### AIM OF THE TASK
Your answer must be an exact transcription of the lines from the line with "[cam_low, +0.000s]" through the final line of the data.

### DATA SECTION
>>

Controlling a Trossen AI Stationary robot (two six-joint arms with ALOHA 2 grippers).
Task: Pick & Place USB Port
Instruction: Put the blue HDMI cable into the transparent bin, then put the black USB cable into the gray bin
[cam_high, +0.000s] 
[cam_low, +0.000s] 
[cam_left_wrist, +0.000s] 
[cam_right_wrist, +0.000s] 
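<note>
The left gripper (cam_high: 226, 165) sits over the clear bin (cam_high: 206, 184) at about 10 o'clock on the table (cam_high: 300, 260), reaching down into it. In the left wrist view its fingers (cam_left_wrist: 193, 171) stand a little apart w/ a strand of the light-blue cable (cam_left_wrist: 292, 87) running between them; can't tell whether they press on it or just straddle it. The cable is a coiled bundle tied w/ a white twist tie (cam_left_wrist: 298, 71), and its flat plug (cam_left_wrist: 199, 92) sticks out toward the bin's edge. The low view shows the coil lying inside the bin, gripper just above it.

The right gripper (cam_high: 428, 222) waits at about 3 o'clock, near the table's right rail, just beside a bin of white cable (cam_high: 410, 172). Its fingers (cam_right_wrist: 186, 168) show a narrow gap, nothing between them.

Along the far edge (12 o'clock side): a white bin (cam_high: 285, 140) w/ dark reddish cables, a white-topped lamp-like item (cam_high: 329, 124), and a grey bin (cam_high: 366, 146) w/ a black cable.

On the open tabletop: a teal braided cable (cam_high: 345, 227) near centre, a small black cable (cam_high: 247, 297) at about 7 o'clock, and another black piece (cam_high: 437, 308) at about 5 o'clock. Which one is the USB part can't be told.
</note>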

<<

### WRITTEN REPLY
[cam_low, +0.000s] 
[cam_left_wrist, +0.000s] 
[cam_right_wrist, +0.000s] 
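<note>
The left gripper (cam_high: 226, 165) sits over the clear bin (cam_high: 206, 184) at about 10 o'clock on the table (cam_high: 300, 260), reaching down into it. In the left wrist view its fingers (cam_left_wrist: 193, 171) stand a little apart w/ a strand of the light-blue cable (cam_left_wrist: 292, 87) running between them; can't tell whether they press on it or just straddle it. The cable is a coiled bundle tied w/ a white twist tie (cam_left_wrist: 298, 71), and its flat plug (cam_left_wrist: 199, 92) sticks out toward the bin's edge. The low view shows the coil lying inside the bin, gripper just above it.

The right gripper (cam_high: 428, 222) waits at about 3 o'clock, near the table's right rail, just beside a bin of white cable (cam_high: 410, 172). Its fingers (cam_right_wrist: 186, 168) show a narrow gap, nothing between them.

Along the far edge (12 o'clock side): a white bin (cam_high: 285, 140) w/ dark reddish cables, a white-topped lamp-like item (cam_high: 329, 124), and a grey bin (cam_high: 366, 146) w/ a black cable.

On the open tabletop: a teal braided cable (cam_high: 345, 227) near centre, a small black cable (cam_high: 247, 297) at about 7 o'clock, and another black piece (cam_high: 437, 308) at about 5 o'clock. Which one is the USB part can't be told.
</note>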

No more work is left in this exercise.